Task objective ▸ Starting at the line below holding "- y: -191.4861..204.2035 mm" and stopping at the line holding "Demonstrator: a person", print every line exactly, both ends included, and leave the rest out.
◆ ◆ ◆
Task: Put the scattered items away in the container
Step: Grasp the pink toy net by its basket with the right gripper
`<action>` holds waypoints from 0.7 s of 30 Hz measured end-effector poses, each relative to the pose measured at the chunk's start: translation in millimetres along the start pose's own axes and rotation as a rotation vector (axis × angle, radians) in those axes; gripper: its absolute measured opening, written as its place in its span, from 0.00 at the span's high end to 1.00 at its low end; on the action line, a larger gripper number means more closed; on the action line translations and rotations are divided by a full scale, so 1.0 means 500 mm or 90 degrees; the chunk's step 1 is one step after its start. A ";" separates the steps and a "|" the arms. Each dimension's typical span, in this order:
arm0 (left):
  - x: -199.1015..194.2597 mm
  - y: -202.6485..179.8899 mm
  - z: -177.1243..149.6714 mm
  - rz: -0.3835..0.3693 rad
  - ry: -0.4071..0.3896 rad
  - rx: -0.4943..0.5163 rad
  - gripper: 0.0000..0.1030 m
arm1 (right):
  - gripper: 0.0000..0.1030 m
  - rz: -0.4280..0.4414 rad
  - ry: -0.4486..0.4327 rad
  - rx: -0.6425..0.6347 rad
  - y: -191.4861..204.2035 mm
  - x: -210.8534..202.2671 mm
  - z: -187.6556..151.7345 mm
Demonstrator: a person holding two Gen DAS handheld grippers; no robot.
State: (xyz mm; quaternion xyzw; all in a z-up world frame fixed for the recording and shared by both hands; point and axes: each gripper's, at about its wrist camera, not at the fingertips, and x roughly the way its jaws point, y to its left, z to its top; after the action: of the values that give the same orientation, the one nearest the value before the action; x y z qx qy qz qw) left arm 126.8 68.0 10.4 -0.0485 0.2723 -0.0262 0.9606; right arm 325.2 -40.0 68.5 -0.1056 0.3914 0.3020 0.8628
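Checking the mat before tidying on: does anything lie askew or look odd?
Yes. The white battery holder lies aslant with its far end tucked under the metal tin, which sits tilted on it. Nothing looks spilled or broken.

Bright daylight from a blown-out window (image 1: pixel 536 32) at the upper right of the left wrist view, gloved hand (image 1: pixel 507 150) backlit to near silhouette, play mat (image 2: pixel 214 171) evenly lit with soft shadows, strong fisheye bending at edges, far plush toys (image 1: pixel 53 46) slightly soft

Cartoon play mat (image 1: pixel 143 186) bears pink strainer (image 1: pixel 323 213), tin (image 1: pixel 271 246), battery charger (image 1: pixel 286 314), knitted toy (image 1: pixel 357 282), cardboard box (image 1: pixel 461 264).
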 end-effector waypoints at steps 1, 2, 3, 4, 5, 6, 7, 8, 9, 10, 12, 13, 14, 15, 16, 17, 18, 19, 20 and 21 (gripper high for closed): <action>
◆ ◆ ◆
Answer space ▸
  - y: -191.4861..204.2035 mm
  - x: -210.8534..202.2671 mm
  - z: -187.6556..151.7345 mm
Demonstrator: a person holding two Gen DAS handheld grippers; no robot.

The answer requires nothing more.